Using the records below, give again exactly the lines from the line that contains "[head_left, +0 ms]" through the line that contains "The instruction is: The", both ends included, and only those.

Items from a data source:

══════════

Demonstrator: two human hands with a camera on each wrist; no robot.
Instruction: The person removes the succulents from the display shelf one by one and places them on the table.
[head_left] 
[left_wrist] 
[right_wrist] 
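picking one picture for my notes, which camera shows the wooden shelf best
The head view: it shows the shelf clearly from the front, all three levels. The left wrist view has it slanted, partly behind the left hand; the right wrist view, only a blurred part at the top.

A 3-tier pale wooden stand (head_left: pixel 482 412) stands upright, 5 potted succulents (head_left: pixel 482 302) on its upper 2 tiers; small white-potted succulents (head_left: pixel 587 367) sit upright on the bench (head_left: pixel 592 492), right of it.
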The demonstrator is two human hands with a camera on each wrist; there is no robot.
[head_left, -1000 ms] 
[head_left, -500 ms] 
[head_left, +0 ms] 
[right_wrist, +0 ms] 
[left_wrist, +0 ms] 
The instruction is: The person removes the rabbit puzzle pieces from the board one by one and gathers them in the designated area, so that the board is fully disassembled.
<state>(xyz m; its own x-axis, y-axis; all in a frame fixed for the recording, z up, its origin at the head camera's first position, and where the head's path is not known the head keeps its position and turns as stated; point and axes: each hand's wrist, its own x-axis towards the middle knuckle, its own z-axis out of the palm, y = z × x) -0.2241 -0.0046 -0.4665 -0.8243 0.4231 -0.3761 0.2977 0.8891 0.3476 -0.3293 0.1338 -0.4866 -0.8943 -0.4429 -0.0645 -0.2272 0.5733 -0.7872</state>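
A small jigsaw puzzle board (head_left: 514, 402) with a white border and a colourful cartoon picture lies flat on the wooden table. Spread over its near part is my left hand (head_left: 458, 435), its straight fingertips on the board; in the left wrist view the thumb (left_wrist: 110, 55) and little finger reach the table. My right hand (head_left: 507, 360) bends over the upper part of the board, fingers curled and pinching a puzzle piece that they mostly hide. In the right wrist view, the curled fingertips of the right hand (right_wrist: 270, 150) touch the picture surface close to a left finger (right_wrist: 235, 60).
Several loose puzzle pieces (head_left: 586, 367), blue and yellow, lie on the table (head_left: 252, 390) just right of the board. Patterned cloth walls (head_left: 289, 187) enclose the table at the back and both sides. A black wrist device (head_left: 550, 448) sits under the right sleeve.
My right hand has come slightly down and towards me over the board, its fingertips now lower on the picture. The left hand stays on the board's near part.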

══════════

ANSWER TO THIS TASK:
[head_left, +0 ms] 
[right_wrist, +0 ms] 
[left_wrist, +0 ms] 
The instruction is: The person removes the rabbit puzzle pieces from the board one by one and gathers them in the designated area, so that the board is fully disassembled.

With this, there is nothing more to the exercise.